Manier les atomes pour remplacer les piézoélectriques à base de plomb

Des scientifiques de l’EPFL ont découvert que l’oxyde de cérium dopé au gadolinium, un matériau créé en laboratoire, possède les mêmes propriétés que certains matériaux piézoélectriques, et serait même cent fois plus efficace que ces derniers. Les meilleurs matériaux piézoélectriques contiennent du plomb et ne peuvent être utilisés dans le domaine de la santé. L’oxyde de cérium dopé au gadolinium, qui n'est pas piézoélectrique, pourrait s’avérer une nouvelle alternative et ouvre la voie à de futures recherches.
Dae-Sung Park et Dragan Damjanovic dans leur laboratoire. © Alain Herzog 2022 EPFL

Des chercheurs de la Faculté des sciences et techniques de l’ingénieur de l’EPFL ont démontré qu’il est possible, en manipulant des atomes, d’induire un effet piézoélectrique dans un matériau sans plomb, normalement non piézoélectrique. Les matériaux piézoélectriques sont utilisés partout, notamment dans les montres électroniques, dans les voitures pour contrôler les émissions de gaz toxiques, lors d’échographies, pour le diagnostic et l’imagerie médicale, entre autres. « Les matériaux piézoélectriques convertissent l’énergie électrique en énergie mécanique et inversement. Ils sont pratiques, polyvalents et peuvent être employés comme capteur pour détecter des forces, actionneur pour déplacer des objets ou résonateurs à haute fréquence dans l’imagerie ou les filtres en électronique par exemple », déclare Dae-Sung Park, postdoctorant dans le Groupe des ferroélectriques et des oxydes fonctionnels. Avec la technologie moderne, ces systèmes équipés de fonctionnalités électriques et mécaniques sont souvent miniaturisés et appelés MEMS pour « micro-electro-mechanical systems ».

Déformer le matériau

Il est actuellement nécessaire de développer des MEMS biomédicaux dotés de fonctionnalités de diagnostic, de pronostic et de thérapie. De tels dispositifs pourraient être fabriqués en utilisant des matériaux piézoélectriques, mais les meilleurs possèdent du plomb toxique pour le corps humain. En raison de cette toxicité, différentes solutions sont recherchées.

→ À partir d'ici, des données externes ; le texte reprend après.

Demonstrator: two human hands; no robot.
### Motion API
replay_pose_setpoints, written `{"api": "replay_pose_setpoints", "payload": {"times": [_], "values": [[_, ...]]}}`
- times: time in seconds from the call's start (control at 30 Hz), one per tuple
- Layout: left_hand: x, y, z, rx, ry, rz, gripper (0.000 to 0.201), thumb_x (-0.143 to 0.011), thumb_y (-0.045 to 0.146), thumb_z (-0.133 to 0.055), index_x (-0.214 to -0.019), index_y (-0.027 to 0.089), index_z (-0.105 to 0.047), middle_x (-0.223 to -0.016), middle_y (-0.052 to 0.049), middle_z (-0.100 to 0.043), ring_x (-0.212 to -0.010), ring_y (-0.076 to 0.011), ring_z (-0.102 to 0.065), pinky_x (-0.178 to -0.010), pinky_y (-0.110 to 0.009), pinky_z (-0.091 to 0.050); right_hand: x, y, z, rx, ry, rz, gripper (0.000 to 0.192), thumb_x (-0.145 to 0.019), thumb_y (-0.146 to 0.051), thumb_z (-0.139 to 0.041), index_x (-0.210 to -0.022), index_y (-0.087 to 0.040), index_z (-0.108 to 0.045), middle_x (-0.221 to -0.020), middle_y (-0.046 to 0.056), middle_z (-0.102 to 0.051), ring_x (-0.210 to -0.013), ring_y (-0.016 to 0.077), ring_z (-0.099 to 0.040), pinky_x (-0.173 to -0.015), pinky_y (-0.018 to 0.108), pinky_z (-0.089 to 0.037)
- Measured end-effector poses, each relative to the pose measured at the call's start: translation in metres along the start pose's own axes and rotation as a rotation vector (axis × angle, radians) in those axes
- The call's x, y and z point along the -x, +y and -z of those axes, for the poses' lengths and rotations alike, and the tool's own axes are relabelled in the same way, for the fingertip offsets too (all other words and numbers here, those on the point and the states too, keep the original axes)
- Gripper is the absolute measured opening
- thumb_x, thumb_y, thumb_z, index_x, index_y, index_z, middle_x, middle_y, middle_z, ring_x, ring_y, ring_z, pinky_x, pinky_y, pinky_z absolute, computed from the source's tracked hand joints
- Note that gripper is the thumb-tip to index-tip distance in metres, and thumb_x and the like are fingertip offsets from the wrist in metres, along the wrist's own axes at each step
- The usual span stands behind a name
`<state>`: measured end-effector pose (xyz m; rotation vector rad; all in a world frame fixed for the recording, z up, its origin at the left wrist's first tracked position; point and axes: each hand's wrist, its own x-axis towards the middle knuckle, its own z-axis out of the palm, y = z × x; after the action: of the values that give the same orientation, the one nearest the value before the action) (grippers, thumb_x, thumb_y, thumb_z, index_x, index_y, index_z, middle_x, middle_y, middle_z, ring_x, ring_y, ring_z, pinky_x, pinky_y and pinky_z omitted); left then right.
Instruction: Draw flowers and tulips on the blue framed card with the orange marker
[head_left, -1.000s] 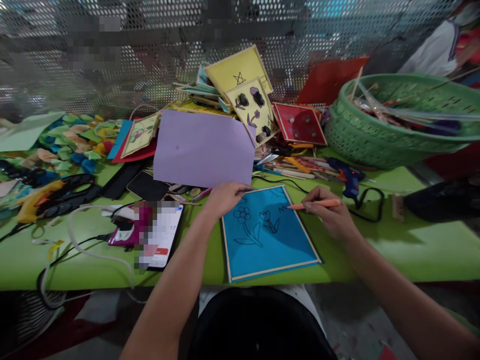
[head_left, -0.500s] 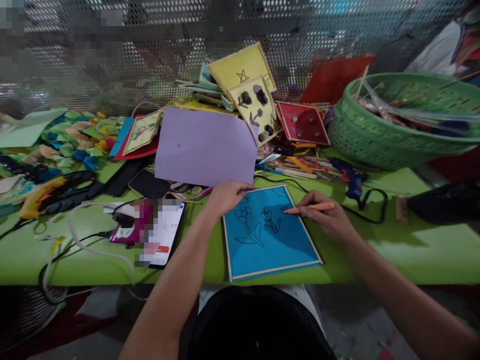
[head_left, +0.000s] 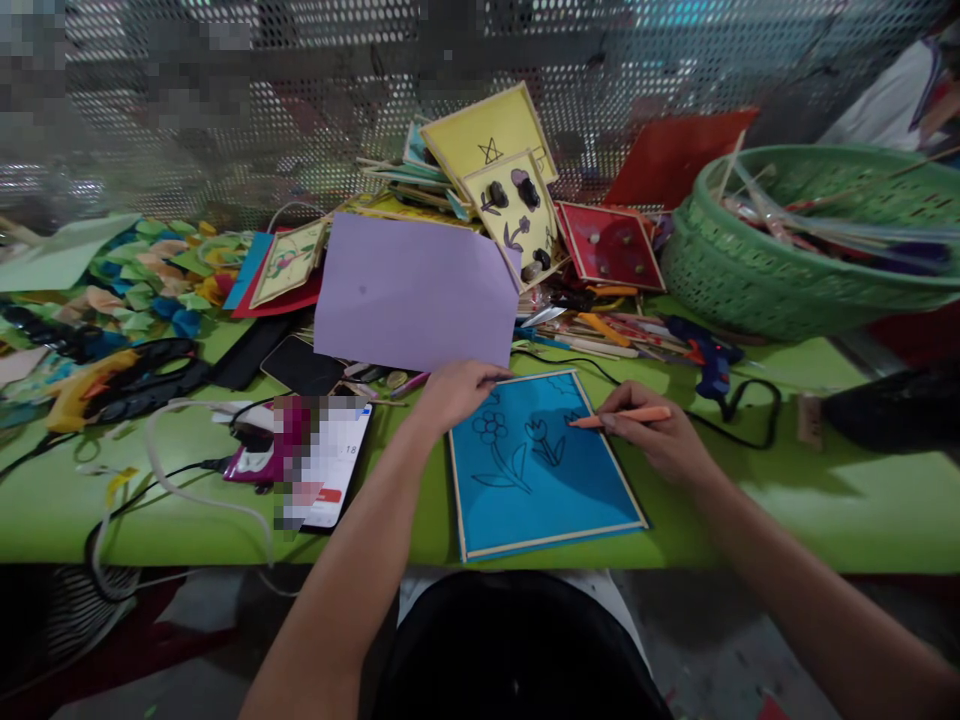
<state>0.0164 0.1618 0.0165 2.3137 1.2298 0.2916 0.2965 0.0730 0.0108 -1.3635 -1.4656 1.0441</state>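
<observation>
A blue card [head_left: 555, 500] with a pale stick frame lies on the green table [head_left: 825, 500] in front of me. Two flowers are drawn on it in dark lines. My left hand [head_left: 452, 392] rests on the card's top left corner, pressing it down. My right hand [head_left: 661, 432] grips an orange pen [head_left: 621, 416], whose tip touches the card near its right edge, beside the tulip drawing.
A lilac paper sheet [head_left: 415, 291] lies behind the card, with yellow and red framed cards [head_left: 517, 205] stacked beyond it. A green basket [head_left: 795, 250] holds sticks at right. A blue glue gun [head_left: 709, 360], a phone [head_left: 324, 462], cables and paper scraps lie around.
The pen tip has shifted slightly left along the card's right side. The left hand stays on the corner. The camera view has drifted a little.
</observation>
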Motion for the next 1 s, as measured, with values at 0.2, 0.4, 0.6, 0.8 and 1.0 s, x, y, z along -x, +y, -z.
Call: {"api": "replay_pose_setpoints", "payload": {"times": [0.2,0.4,0.6,0.8,1.0], "values": [[-0.0003,-0.0002,-0.0003,0.001,0.0,0.009,0.038,-0.098,0.021,-0.051,-0.129,0.032,-0.072,-0.134,0.001,-0.071,-0.124,-0.0228,-0.066,-0.107,-0.038,-0.05,0.0002,-0.0014,-0.0011,-0.007,0.002,-0.006,0.04,-0.073,-0.061,-0.08,-0.071,-0.024,-0.066,-0.069,0.002,-0.06,-0.067,0.0199,-0.063,-0.063,0.034,-0.057],[0.0,0.0009,0.0006,0.001,0.004,0.001,0.038,-0.098,0.021,-0.051,-0.129,0.03,-0.072,-0.133,0.001,-0.072,-0.124,-0.0238,-0.066,-0.107,-0.038,-0.051,0.0001,-0.0019,-0.0008,0.013,-0.012,0.01,0.039,-0.074,-0.06,-0.081,-0.07,-0.024,-0.067,-0.069,0.001,-0.061,-0.066,0.0184,-0.061,-0.063,0.033,-0.055],[0.0002,0.0022,0.0016,-0.001,-0.005,0.014,0.038,-0.098,0.02,-0.051,-0.129,0.031,-0.072,-0.134,0.002,-0.071,-0.124,-0.0227,-0.066,-0.107,-0.036,-0.05,0.0008,-0.0001,-0.0005,0.01,-0.014,0.003,0.034,-0.077,-0.055,-0.079,-0.072,-0.024,-0.067,-0.07,0.001,-0.062,-0.067,0.019,-0.063,-0.063,0.033,-0.054],[-0.0004,-0.0005,-0.0006,-0.002,-0.001,0.01,0.039,-0.099,0.02,-0.05,-0.129,0.032,-0.072,-0.134,0.002,-0.071,-0.124,-0.0227,-0.066,-0.107,-0.037,-0.051,0.0004,0.0003,0.0,0.022,-0.014,0.007,0.039,-0.075,-0.06,-0.08,-0.071,-0.024,-0.066,-0.069,0.002,-0.062,-0.067,0.0199,-0.064,-0.062,0.033,-0.055],[-0.0004,-0.0006,0.0,0.004,0.003,-0.001,0.038,-0.098,0.02,-0.051,-0.128,0.031,-0.072,-0.133,0.002,-0.072,-0.123,-0.023,-0.066,-0.106,-0.037,-0.051,0.0008,0.0014,0.0009,0.019,-0.021,0.005,0.037,-0.077,-0.058,-0.08,-0.072,-0.024,-0.067,-0.07,0.001,-0.061,-0.067,0.0184,-0.062,-0.063,0.032,-0.054]]}}
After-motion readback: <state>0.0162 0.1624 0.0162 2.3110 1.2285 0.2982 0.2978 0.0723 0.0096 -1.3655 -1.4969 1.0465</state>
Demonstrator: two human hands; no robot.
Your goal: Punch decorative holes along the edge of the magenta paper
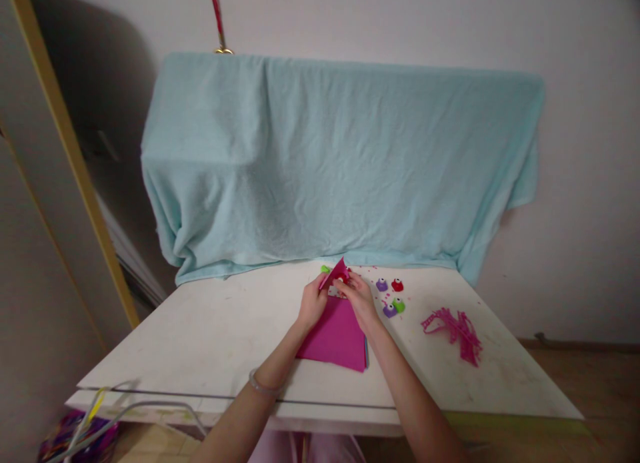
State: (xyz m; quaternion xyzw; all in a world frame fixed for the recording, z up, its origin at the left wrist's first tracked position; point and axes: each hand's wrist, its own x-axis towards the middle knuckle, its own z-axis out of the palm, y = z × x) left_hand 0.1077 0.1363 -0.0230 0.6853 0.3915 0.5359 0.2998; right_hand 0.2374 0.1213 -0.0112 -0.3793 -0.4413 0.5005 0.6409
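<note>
My left hand [314, 303] pinches a small piece of magenta paper [334, 274], raised at a slant above the table. My right hand [361, 299] is closed around a small red paper punch [343, 278] with a white top, up against the paper's edge; the fingers partly hide it. Beneath both wrists lies a stack of square coloured paper [333, 336], magenta on top, with a bluish edge showing at its right side. Right of my right hand are a purple punch [382, 284], a red punch [397, 285] and a green punch [399, 305] touching another purple punch [389, 310].
Tiny magenta paper bits are scattered around the punches. A heap of cut-out magenta strips [457, 333] lies at the right on the white table [210, 336]. Behind hangs a light blue cloth [340, 163]. A pale cable [150, 404] crosses the front left edge.
</note>
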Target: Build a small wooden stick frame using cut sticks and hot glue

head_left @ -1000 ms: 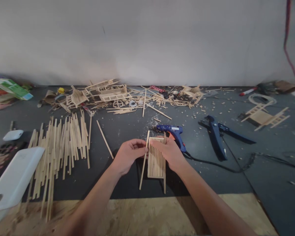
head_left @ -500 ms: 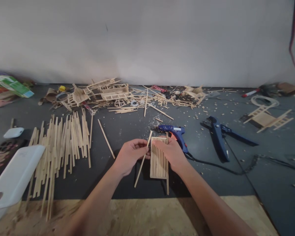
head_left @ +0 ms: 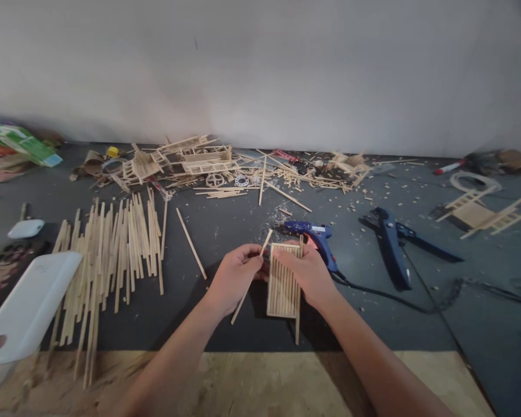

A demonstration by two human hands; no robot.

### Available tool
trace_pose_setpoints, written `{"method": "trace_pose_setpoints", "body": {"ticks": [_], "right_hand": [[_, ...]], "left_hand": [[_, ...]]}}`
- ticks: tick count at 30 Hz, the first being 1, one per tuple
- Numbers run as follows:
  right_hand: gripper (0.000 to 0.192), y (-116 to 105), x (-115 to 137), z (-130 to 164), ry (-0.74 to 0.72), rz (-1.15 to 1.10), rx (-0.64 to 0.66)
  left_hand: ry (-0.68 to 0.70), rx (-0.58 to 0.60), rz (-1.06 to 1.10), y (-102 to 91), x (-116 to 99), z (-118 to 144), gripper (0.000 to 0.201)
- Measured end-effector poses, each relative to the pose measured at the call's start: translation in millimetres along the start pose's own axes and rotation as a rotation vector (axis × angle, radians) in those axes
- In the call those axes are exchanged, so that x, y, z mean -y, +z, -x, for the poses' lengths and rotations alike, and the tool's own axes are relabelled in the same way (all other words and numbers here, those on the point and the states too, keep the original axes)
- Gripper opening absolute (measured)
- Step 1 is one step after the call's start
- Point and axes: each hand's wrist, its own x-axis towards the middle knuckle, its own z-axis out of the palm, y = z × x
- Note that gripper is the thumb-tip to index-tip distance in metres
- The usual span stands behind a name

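My left hand [head_left: 237, 275] pinches a thin wooden stick [head_left: 242, 305], which slants from upper right to lower left. Beside it, my right hand [head_left: 310, 272] grips a small panel of wooden sticks [head_left: 282, 289] laid side by side, its thumb across the front. Along the panel's right edge runs a longer stick [head_left: 297, 330] that juts out below. The stick in my left hand is apart from the panel's left edge. Just behind my right hand lies a blue hot glue gun [head_left: 313, 231], its nozzle pointing left; the hand hides part of it.
Many loose sticks [head_left: 113, 255] lie at left by a white power bank [head_left: 30, 307]. Blue cutters [head_left: 393, 249] rest at right, near a small stick model [head_left: 477, 214]. More stick models [head_left: 204, 159] and scraps line the wall. The glue gun's cable [head_left: 386, 294] runs right.
The stick in my left hand has tilted further, its lower end swinging left. The panel stays in my right hand; the whole view has shifted slightly.
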Motion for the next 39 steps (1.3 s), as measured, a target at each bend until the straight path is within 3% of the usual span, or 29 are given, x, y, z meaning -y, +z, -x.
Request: {"method": "trace_pose_setpoints", "body": {"ticks": [6,12,15,17,23,30,34,39], "right_hand": [[0.019,2,5,7,-0.045,-0.064,0.144],[0.025,-4,16,5,-0.044,-0.107,0.24],[0.027,-7,25,6,0.039,0.066,0.29],[0.032,-9,29,7,0.069,0.213,0.337],[0.044,-13,34,3,0.086,0.543,0.36],[0.034,-20,51,11,0.204,0.406,0.498],[0.033,-31,51,15,0.194,0.405,0.422],[0.034,-60,71,15,0.009,0.331,0.191]], "left_hand": [[-0.059,-0.093,0.074,-6.5,3,-3,0.014],[-0.112,0.082,0.236,-8.2,-5,1,0.009],[-0.23,0.131,0.302,-12.2,-9,2,0.008],[-0.263,0.155,0.27,-14.4,-10,2,0.02],[-0.191,0.217,0.017,-15.3,-7,3,0.025],[-0.127,0.1,0.076,-20.2,-10,-1,0.016],[-0.044,-0.005,0.176,-21.7,-11,-3,0.019],[0.004,-0.102,0.094,-19.3,-10,-4,0.02]]}}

L’EPFL participe à un projet européen nommé BioWings dont le but est de confectionner de nouveaux MEMS biomédicaux sans plomb et avec des propriétés intéressantes pour diverses applications d’actionneurs biomédicaux. « L’idée principale du programme BioWings est de recourir, au lieu de la piézoélectricité, à une autre caractéristique appelée électrostriction », explique Dragan Damjanovic, professeur et directeur du Groupe des ferroélectriques et des oxydes fonctionnels.

© Alain Herzog 2022 EPFL

L'électrostriction, qui convertit aussi l'énergie électrique en énergie mécanique, est présente dans tous les matériaux et notamment dans l'oxyde de cérium dopé au gadolinium. « La principale différence entre l'effet piézoélectrique et l’électrostriction est qu’avec le premier, le materiau se rétracte ou s’étend en fonction du champ électrique appliqué. En électrostriction, l'échantillon possède la même déformation dans les deux sens du champ électrique », ajoute le professeur.

Des capacités augmentées de cent fois

« A cause de la présence de gadolinium, le matériau contient un grand nombre de défauts atomiques qui se déplacent par le champ électrique. Par conséquent, l'effet piézoélectrique induit est exceptionnellement important, révèle Dae-Sung Park. En manipulant des atomes nous augmentons les capacités piézoélectriques de ce matériau de cent fois, en comparaison au meilleur piézoélectrique classique incluant du plomb. » « Nous ne souhaitons pas éliminer ou remplacer les matériaux piézoélectriques. On tente de renoncer à ceux qui comportent du plomb », ajoute Dragan Damjanovic.

Les chercheurs ne s’attendaient pas à trouver des conclusions aussi encourageantes. Dae-Sung Park a passé plus de deux ans à vérifier ses résultats avant de les publier dans la revue Science. « D’un point de vue scientifique, il s’agit d’une découverte considérable pour les domaines des matériaux ioniques, piézoélectriques et ferroélectriques », termine-t-il.

Le projet BioWings vise à développer des matériaux intelligents électrostrictifs biocompatibles pour la future génération de MEMS. Le professeur retraité Paul Muralt, qui a également participé à cette recherche, est l'un des initiateurs du projet Biowings. Celui-ci a reçu un financement de l'Union européenne dans le cadre d'Horizon 2020, au titre du programme ouvert Future Emerging Technologies (FET). Les partenaires du projet comprennent des centres de recherche au Danemark, en Israël, en Suède et en Suisse.